* Aim of the exercise *
When you reach the line in the data below that contains "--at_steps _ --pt", please start repeating lines exactly, and stop after the line that contains "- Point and", repeating nothing else.

※

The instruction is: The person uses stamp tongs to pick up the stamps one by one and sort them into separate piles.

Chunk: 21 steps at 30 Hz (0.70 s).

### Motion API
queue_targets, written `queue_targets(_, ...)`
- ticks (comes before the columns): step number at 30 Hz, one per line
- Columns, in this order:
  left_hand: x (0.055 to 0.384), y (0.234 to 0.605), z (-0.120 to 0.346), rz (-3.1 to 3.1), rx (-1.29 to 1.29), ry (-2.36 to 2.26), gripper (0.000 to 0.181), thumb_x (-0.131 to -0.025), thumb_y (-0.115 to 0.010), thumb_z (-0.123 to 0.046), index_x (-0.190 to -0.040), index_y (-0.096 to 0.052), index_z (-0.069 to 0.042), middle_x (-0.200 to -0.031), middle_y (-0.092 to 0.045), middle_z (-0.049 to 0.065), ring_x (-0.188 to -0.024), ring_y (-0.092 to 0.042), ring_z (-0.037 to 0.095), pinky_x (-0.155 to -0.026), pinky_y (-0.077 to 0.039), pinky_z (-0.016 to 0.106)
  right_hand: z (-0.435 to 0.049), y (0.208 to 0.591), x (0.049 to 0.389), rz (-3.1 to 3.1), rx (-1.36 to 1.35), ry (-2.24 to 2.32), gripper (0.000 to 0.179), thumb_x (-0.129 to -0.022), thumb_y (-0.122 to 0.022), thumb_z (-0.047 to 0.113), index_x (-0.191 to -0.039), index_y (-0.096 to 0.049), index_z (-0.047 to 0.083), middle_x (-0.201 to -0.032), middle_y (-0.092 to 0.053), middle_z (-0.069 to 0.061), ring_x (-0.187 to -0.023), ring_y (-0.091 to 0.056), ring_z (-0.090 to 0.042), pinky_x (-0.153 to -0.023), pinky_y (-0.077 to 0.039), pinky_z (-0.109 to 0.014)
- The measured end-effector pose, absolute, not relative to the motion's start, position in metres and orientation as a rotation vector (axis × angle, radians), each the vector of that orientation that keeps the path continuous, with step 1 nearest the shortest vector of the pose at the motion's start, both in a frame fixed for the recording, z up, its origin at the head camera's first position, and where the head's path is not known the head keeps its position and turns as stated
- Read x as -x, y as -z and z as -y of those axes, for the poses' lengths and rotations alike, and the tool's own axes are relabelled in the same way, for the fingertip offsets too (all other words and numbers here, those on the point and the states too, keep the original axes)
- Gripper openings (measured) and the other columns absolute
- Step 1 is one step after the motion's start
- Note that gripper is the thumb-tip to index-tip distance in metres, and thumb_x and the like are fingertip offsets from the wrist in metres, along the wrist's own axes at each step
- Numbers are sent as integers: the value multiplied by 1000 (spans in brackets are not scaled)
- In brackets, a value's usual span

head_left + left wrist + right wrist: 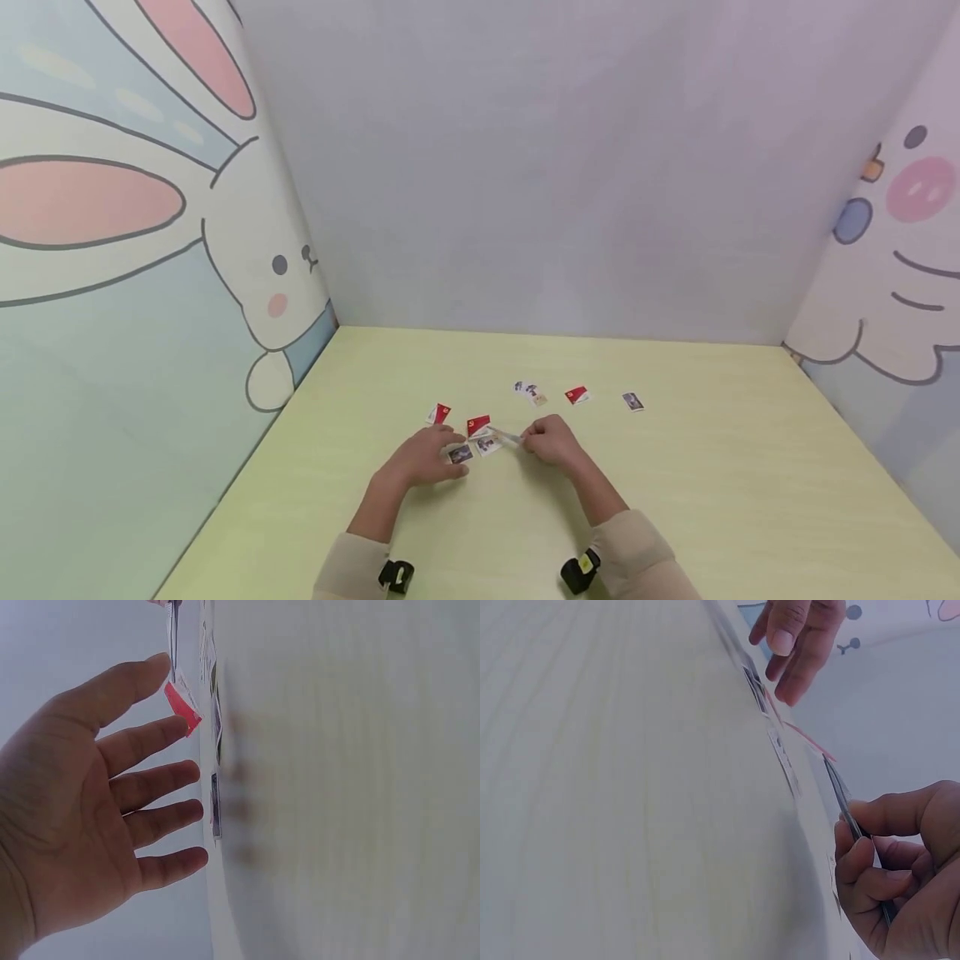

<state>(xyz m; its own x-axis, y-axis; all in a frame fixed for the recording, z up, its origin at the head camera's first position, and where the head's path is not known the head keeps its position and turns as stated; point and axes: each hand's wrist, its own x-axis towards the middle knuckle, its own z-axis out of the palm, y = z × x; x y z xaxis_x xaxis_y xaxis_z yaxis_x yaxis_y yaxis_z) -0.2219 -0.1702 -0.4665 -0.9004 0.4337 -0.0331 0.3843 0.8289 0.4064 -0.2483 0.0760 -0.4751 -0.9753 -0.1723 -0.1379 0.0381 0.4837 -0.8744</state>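
My right hand (553, 440) grips a pair of metal tweezers (841, 793) between thumb and fingers. The tips meet the edge of a small red-and-white card (477, 427), which stands tilted at the tips in the left wrist view. With fingers spread and holding nothing, my left hand (422, 457) hovers low over the table beside the cards. Between thumb and fingertips in the head view lies a dark picture card (461, 454). A white card with small figures (488, 445) lies just right of it. Another red-and-white card (441, 412) is partly hidden behind the left hand.
Further back on the pale yellow table (720, 467) lie white pictured cards (530, 390), a red-and-white card (577, 395) and a dark picture card (633, 402). A grey back wall (540, 183) and cartoon-printed side walls enclose the table.
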Motion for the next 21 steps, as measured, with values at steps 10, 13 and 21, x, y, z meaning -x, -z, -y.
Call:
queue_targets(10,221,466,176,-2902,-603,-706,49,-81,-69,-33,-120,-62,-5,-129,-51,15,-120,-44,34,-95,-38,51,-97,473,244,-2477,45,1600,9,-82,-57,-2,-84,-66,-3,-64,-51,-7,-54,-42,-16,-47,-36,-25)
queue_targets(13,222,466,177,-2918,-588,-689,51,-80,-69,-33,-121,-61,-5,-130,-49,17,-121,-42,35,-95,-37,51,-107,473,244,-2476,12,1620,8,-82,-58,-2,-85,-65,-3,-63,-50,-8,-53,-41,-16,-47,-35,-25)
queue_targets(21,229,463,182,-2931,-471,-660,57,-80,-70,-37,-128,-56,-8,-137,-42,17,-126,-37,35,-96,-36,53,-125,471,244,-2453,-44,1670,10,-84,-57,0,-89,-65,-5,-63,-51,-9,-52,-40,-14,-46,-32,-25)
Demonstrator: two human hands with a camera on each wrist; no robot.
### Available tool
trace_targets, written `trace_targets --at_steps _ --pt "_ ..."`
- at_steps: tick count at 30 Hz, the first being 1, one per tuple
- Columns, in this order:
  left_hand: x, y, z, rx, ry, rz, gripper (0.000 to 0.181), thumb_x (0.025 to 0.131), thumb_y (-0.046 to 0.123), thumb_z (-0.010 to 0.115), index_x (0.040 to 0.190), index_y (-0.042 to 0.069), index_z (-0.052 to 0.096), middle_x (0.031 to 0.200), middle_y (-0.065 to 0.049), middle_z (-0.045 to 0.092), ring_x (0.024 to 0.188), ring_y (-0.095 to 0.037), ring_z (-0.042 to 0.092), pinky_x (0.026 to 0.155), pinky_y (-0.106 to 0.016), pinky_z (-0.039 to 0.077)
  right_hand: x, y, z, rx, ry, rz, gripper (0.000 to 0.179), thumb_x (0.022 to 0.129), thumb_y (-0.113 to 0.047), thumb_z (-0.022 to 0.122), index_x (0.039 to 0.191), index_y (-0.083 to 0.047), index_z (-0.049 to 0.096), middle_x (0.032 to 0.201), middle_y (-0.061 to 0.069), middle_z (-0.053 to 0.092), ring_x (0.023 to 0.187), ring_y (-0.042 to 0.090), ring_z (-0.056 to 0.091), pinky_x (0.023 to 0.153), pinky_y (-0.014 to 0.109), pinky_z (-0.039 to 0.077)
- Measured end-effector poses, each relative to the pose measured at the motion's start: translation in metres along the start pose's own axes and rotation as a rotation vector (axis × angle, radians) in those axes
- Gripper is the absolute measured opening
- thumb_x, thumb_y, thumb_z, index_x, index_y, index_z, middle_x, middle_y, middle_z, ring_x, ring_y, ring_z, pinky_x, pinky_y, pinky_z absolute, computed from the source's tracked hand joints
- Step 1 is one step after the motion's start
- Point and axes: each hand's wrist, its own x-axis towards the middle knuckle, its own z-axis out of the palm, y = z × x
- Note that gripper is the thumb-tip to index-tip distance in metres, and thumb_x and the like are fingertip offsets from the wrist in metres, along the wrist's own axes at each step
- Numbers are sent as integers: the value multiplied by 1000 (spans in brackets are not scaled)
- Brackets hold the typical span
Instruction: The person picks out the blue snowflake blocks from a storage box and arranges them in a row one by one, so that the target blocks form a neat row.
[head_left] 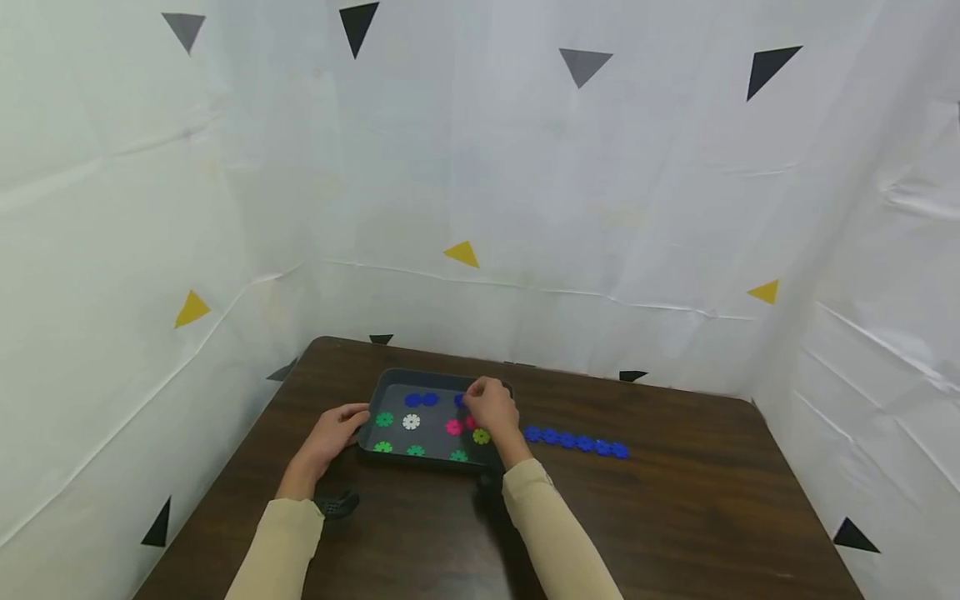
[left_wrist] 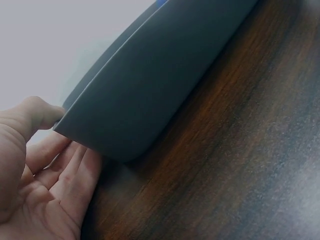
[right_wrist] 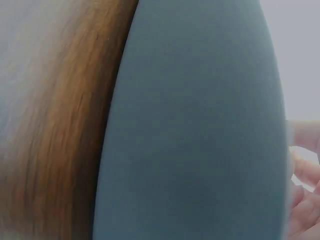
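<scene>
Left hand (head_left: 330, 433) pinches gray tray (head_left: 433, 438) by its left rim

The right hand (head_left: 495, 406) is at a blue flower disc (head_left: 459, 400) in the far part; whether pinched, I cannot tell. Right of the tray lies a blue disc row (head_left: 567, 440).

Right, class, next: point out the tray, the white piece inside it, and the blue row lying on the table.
Tray (left_wrist: 145, 85): left wrist view, outer wall.
White piece (head_left: 411, 422): head view, its middle.
Blue row (head_left: 567, 440): head view, a piece near the middle.
</scene>
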Motion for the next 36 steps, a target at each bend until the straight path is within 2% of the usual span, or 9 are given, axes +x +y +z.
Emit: trace_targets --at_steps 5,13,20,24,28,36 --pt "4 -2 -2 1 -2 12 51 114 36 55 156 6 54 157 -21 56 137 -32 61 120 -52 50 -8 -2 -14 11 28 -38 9 102 -26 73 102 -17 74 97 2 74 82 23 65 70 43 52" --pt "7 1 -7 13 -23 26 53 114 37 54 156 5 53 159 -23 53 141 -36 57 121 -54 48 -15 3 -34 48 65 -33 12 103 -27 73 102 -16 75 105 4 76 87 23 66 70 42 54" --pt "2 3 -15 31 -18 9 55 115 38 54 158 5 51 162 -22 50 144 -36 54 123 -54 46 -17 13 -47 126 86 -91 13 104 -25 72 104 -13 76 106 7 76 89 23 67 74 39 56" --pt "0 2 -17 39 -18 20 56 115 39 52 159 4 50 163 -24 49 146 -38 53 123 -56 45 -19 25 -65 153 106 -121 13 105 -23 71 105 -10 76 107 10 77 97 27 69 84 46 59" --pt "0 -1 -12 41 -31 17 56 114 40 53 159 5 50 164 -23 48 146 -38 52 123 -55 46 -28 42 -90 170 125 -106 15 104 -21 72 107 -6 75 112 14 76 108 32 70 96 54 57" --pt "3 0 -10 27 -38 12 56 114 38 54 159 5 50 164 -23 48 147 -38 52 124 -57 44 -39 75 -127 213 147 -76 20 107 -21 69 112 -3 73 114 17 74 111 34 67 98 52 54"
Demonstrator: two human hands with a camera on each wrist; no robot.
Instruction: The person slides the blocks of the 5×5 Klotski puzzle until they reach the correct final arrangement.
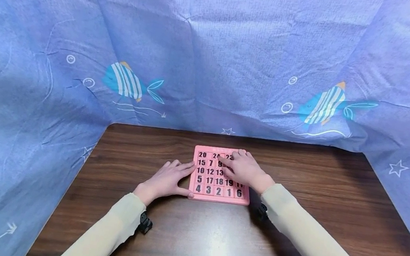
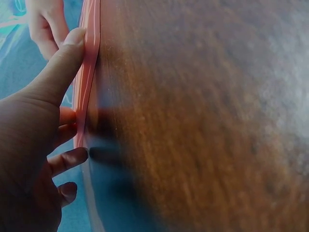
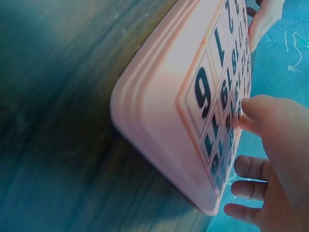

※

* Solution below *
trace_targets, written `trace_targets --at_steps _ --pt "_ ..."`
- at_steps: tick count at 30 Hz, the first being 1, one per tuple
- Columns, in this order:
  left_hand: x, y, z, rx, ry, rz, gripper (0.000 to 0.181), thumb_x (0.025 to 0.131), thumb_y (-0.046 to 0.123), thumb_z (-0.010 to 0.115), index_x (0.040 to 0.190), index_y (-0.042 to 0.069), index_z (-0.052 to 0.096), middle_x (0.031 to 0.200), middle_y (-0.065 to 0.049), middle_z (-0.045 to 0.092), ring_x (0.024 to 0.188), ring_y (-0.095 to 0.037), ring_z (-0.042 to 0.092), pinky_x (0.026 to 0.155), pinky_y (-0.106 to 0.016), pinky_z (-0.039 to 0.077)
  right_hand: x, y, z, rx, ry, rz, gripper (0.000 to 0.179), thumb_x (0.022 to 0.129), thumb_y (-0.113 to 0.047), thumb_z (-0.022 to 0.122), index_x (0.039 to 0.191), index_y (-0.083 to 0.047), index_z (-0.049 to 0.096), middle_x (0.032 to 0.201), middle_y (-0.061 to 0.069), middle_z (-0.053 to 0.092), ring_x (0.023 to 0.187), ring_y (-0.042 to 0.090), ring_z (-0.056 to 0.091), pinky_x (0.023 to 0.153), pinky_y (-0.014 to 0.109), pinky_z (-0.039 to 0.077)
- Measured end-effector poses, each relative to the pose measured at the motion's start: translation in metres along the start pose's own axes and rotation as a rotation vector (axis × angle, radians) in those axes
- Gripper is the absolute measured opening
- thumb_x, thumb_y, thumb_z, index_x, index_y, index_z, middle_x, middle_y, middle_z, ring_x, ring_y, ring_z, pinky_x, pinky_y, pinky_z absolute, computed from the source's tracked hand joints
- Step 1 is one step after the motion's start
- Point and axes: each hand's wrist, its own x-axis towards the middle knuckle, its own z-axis out of the palm, y = z × x

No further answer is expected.